=== Problem description ===
Write the data out again so that it matches word for word.

==========

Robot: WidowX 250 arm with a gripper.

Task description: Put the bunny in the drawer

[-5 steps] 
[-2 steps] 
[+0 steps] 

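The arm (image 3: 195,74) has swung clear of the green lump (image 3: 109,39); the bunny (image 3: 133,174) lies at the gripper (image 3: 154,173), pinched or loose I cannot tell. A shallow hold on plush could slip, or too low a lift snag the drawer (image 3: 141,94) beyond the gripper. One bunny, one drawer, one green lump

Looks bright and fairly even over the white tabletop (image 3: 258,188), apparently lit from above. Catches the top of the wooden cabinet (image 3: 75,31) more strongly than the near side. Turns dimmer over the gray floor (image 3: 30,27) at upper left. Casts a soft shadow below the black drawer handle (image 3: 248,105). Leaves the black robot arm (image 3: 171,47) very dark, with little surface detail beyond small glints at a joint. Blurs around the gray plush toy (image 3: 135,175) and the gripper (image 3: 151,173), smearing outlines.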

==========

=== Your solution ===
Robot: WidowX 250 arm with a gripper.

Task description: Put the bunny in the drawer

[-5 steps] 
[-2 steps] 
[+0 steps] 

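The arm (image 3: 195,74) has swung clear of the green lump (image 3: 109,39); the bunny (image 3: 133,174) lies at the gripper (image 3: 154,173), pinched or loose I cannot tell. A shallow hold on plush could slip, or too low a lift snag the drawer (image 3: 141,94) beyond the gripper. One bunny, one drawer, one green lump

Looks bright and fairly even over the white tabletop (image 3: 258,188), apparently lit from above. Catches the top of the wooden cabinet (image 3: 75,31) more strongly than the near side. Turns dimmer over the gray floor (image 3: 30,27) at upper left. Casts a soft shadow below the black drawer handle (image 3: 248,105). Leaves the black robot arm (image 3: 171,47) very dark, with little surface detail beyond small glints at a joint. Blurs around the gray plush toy (image 3: 135,175) and the gripper (image 3: 151,173), smearing outlines.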

The work on this exercise has been finished.